Tuesday, January 12, 2010

What caused the crisis - monetary policy or regulatory failure?

The search for the villains responsible for the sub-prime mortgage bubble induced financial crisis goes on. The latest debate is over whether it was regulators who failed to regulate effectively or Fed which failed to "take the punch bowl away as the party go going".

Prof. John Taylor, of Taylor Rule fame, has claimed that the Fed erred in keeping interest rates too low for far too long after the dot com bubble burst, thereby inflating the sub-prime mortgage bubble and sowing the seeds for its subsequent disastrous consequences. He points to the sharp divergence that developed between rates as estimated by Taylor Rule and the prevailing federal funds rate since mid-2007 and the consistently low rates set by the Fed in the 2001-06 period. See the slides here.



(Based on output gap and the current rate of inflation, with inflation measured by the consumer price index (CPI), the Fed's assumed inflation target set to 2 percent, output measured by real GDP, and the output gap as estimated retrospectively by the Federal Reserve's primary forecasting model, the FRB/US model)



(Based on output gap and a forecast of inflation over the current and subsequent three quarters. The forecasts are those that were actually made in real time, that is, at the time at which the corresponding policy rate was chosen)

Rejecting Taylor's contention, in a speech (pdf here) delivered at the annual meeting of the American Economic Association (AEA), the Fed Chairman Ben Bernanke laid the blame on the failure of regulators to do their jobs effectively. He said,

"When historical relationships are taken into account, it is difficult to ascribe the house price bubble either to monetary policy or to the broader macroeconomic environment... Stronger regulation and supervision aimed at problems with underwriting practices and lenders’ risk management would have been a more effective and surgical approach to constraining the housing bubble than a general increase in interest rates."


However, refreshingly enough, he also acknowledges that if regulation fails to get the job done, then the Fed must step in and pop bubbles before they get too large by raising interest rates. If this is the case, being a member of the Federal Reserve Board of Governors during most of the first half of the decade, Bernanke must share atleast part of the blame for going along with Greenspan's extraordinary loose money policy for the first half of the decade and his own persistence with it even as the sub-prime bubble was inflating.

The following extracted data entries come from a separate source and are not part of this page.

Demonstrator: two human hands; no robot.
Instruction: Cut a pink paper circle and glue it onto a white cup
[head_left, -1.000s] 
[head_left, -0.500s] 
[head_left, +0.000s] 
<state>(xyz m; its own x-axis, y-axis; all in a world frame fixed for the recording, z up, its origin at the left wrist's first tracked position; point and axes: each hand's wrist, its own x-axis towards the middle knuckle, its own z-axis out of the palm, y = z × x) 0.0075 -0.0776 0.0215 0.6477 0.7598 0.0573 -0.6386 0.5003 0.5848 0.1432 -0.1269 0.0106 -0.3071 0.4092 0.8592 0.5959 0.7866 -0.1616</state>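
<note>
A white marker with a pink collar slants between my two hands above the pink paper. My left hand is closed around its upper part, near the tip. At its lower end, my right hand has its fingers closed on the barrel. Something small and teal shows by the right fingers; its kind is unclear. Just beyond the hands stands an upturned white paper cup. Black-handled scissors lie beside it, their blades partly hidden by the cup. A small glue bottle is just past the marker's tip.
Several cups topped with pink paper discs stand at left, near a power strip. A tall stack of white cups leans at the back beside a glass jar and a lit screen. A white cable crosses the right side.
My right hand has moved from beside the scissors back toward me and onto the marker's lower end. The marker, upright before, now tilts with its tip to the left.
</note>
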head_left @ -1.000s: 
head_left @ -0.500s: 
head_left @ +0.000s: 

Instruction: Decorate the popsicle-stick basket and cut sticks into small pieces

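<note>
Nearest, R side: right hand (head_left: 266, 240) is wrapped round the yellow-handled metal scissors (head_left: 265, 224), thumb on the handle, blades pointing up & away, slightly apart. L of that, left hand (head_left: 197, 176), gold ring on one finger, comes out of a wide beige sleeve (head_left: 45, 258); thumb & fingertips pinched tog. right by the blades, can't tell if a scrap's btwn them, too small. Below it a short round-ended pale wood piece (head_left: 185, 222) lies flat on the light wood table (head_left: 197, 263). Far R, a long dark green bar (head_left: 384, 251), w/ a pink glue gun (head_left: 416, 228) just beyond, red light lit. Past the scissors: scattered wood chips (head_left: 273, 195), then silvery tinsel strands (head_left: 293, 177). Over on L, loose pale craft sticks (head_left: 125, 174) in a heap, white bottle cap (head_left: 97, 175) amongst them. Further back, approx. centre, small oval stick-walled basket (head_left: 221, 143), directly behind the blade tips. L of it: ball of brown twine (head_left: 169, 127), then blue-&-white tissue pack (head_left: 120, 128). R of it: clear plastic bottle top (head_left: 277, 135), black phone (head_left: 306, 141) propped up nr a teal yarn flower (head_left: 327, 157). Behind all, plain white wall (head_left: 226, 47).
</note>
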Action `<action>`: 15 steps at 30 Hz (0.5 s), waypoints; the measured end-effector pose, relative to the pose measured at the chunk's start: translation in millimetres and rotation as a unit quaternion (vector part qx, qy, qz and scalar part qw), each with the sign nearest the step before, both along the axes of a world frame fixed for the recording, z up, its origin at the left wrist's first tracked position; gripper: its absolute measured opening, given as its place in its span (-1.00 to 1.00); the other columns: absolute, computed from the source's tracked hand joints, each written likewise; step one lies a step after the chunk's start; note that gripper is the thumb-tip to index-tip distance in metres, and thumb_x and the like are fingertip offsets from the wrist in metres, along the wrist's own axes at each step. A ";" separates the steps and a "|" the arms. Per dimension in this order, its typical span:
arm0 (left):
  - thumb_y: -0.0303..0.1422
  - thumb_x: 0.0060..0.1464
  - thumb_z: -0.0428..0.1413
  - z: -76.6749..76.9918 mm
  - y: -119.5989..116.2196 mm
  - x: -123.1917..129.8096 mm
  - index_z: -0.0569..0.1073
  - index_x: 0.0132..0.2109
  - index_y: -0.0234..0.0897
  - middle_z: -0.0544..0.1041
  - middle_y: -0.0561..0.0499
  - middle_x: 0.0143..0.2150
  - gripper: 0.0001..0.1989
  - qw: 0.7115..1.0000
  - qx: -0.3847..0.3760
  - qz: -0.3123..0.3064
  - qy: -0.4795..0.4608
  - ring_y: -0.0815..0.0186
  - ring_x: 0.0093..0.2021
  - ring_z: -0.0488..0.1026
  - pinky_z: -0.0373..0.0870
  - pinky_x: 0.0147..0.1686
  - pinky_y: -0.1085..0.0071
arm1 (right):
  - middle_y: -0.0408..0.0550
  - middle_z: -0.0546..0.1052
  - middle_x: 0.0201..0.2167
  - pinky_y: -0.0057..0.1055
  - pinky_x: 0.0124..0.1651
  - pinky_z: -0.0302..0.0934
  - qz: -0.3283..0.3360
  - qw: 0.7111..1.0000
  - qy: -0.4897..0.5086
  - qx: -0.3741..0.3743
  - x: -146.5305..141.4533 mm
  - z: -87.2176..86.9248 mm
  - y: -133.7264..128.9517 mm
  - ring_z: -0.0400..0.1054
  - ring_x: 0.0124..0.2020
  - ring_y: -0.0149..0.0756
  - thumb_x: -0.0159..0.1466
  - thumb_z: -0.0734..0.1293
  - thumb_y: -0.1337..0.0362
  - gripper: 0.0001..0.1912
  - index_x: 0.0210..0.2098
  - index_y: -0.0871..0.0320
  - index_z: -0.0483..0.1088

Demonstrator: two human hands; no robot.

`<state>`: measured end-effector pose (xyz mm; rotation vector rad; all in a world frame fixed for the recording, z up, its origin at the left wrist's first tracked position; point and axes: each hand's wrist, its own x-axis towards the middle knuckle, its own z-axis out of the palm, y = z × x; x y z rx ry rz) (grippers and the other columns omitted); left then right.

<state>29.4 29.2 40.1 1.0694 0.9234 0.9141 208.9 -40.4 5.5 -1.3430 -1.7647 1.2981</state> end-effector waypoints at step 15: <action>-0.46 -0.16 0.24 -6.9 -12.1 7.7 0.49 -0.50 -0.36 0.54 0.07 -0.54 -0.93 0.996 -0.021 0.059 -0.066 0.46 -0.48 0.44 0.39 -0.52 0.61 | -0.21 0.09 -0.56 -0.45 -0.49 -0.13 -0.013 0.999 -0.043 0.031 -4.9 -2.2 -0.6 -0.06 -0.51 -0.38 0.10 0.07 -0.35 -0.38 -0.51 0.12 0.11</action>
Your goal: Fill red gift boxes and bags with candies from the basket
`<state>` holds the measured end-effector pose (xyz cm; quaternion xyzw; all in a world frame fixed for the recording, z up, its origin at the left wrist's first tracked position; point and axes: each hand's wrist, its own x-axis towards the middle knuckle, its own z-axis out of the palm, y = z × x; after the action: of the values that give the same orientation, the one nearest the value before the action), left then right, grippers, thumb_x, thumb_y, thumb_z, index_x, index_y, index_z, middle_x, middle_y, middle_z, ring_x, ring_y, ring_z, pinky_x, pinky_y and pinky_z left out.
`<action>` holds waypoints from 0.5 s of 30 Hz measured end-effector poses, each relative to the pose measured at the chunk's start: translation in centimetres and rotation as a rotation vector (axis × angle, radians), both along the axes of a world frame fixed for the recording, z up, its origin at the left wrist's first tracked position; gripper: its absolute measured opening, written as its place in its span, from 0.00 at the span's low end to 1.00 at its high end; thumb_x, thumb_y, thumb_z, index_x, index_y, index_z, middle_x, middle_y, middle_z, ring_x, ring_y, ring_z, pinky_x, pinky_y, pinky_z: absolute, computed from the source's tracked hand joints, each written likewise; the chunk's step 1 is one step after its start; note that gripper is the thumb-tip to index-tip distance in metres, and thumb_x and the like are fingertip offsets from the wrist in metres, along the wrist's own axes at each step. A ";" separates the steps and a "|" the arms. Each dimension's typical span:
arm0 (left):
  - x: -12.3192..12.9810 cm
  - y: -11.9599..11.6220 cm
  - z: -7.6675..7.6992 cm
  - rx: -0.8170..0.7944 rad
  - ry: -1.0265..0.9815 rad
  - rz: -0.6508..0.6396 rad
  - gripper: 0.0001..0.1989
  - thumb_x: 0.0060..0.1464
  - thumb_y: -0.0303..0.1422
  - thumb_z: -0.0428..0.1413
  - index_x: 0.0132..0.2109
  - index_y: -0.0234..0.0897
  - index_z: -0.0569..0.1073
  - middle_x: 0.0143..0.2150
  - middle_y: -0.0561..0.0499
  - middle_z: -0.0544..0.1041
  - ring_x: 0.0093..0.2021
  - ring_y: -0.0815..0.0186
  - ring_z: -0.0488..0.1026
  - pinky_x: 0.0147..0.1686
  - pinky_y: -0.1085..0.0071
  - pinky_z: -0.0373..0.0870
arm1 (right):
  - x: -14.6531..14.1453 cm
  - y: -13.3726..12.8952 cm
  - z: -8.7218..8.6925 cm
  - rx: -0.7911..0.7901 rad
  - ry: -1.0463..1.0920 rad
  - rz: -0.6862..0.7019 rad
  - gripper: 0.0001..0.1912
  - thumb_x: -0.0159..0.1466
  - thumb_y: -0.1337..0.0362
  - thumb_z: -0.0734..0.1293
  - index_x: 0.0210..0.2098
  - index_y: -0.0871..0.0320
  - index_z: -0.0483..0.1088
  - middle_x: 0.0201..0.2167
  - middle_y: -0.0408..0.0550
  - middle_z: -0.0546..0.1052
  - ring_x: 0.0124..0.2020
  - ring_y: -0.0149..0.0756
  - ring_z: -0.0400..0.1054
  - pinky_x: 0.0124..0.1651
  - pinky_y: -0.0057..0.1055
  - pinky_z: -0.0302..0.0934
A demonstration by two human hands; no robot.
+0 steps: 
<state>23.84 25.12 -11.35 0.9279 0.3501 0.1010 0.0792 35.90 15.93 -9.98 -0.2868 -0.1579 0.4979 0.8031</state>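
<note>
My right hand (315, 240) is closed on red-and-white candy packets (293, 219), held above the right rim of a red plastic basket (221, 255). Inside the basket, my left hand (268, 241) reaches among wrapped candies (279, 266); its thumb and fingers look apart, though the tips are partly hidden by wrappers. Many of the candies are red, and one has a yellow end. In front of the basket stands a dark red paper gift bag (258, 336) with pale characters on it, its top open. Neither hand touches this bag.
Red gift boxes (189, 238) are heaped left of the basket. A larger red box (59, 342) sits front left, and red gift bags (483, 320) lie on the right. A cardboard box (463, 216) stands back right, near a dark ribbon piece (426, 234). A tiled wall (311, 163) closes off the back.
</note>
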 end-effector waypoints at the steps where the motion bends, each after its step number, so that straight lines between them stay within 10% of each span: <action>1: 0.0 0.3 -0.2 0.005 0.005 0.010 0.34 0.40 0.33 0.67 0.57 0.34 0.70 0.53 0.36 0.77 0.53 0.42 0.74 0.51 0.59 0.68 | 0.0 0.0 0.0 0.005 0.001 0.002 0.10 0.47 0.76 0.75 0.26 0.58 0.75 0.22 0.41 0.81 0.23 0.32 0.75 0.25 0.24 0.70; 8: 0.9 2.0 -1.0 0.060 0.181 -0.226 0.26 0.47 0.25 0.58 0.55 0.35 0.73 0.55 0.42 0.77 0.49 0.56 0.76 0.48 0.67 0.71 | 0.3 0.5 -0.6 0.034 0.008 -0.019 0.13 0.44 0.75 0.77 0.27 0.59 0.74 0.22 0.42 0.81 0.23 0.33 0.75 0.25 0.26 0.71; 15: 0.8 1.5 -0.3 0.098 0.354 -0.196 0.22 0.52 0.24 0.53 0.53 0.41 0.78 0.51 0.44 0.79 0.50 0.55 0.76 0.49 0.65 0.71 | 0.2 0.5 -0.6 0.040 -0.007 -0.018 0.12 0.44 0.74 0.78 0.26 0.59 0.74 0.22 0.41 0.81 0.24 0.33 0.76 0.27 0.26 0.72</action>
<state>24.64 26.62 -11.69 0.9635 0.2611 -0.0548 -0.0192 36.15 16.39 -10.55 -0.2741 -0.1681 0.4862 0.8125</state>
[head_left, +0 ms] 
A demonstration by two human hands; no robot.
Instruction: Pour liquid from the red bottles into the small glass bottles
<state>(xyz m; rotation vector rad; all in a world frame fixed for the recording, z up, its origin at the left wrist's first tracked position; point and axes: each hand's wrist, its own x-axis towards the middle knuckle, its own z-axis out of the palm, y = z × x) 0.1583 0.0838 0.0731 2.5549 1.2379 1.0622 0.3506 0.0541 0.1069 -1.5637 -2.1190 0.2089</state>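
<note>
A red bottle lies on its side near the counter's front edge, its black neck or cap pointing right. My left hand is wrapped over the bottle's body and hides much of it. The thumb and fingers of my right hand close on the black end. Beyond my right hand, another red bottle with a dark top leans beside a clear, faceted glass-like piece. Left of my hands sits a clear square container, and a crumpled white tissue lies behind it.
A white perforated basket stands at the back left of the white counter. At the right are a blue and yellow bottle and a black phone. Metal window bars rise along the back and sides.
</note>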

As Mark Thoma points out, the Greenspan Fed believed that since it was not possible to identify with any degree of certainty bubbles as they are inflating, it was preferable to clean up after the bubble bursts. In other words, given the problems in identifying bubbles ex-ante, it was better to clean up ex-post. Further, even if it were possible to identify bubbles, interest rate increases imposes collateral damage by affecting all sectors and not just those experiencing the bubble.

It is evident that both regulators and the Fed failed, the regulators spectacularly so and they have rightly been blamed across the board. But the Fed and Bernanke have clearly gotten away lightly, and even been rewarded for preventing a slide into Depression. It is well documented that by 2007 there were enough indications that a very large bubble was getting inflated in the real estate market and there was considerable misallocation of resources among the financial market participants (short term debt, leverage etc). It does not require the wisdom of hindsight to see "bubble" staring out from all the credit and money market indicators, leave alone individual bank balance sheets and risk ratios. If not earlier, atleast then, the Fed should have blown the whistle and raised rates to deflate the bubble slowly.

Barry Ritholtz argues that while the regulations were inadequate and existing ones were not properly enforced, the fact remains that the ultra-low interest rate policy of the Fed had already set in motion an unhealthy scramble for yields. Mark Thoma makes the point that the failures were broad-based, with all the gate-keepers failing repeatedly on their duties. He writes,

"Home buyers, real estate agents, appraisers, mortgage brokers, securitizers, ratings agencies, compensation packages of executives, lack of transparency, and so on and so on all broke down and allowed the housing/credit bubble to inflate. If any one of these groups had held the line and not gone along with everyone else, e.g. if appraisers had not reported bubble prices, if ratings agencies had priced risk correctly, etc., then the bubble either doesn't happen at all, or does much less damage when it pops."


Update 1
Mark Thoma feels that the "bubble itself was driven by 'cash slopping around in the system' that originated from several sources, the Fed being one, and the regulatory failures (such as failing to provide sufficient transparency so that the smoke from the fire could be spotted in time, and failing to limit leverage) allowed the fire to spread rapidly and do major damage".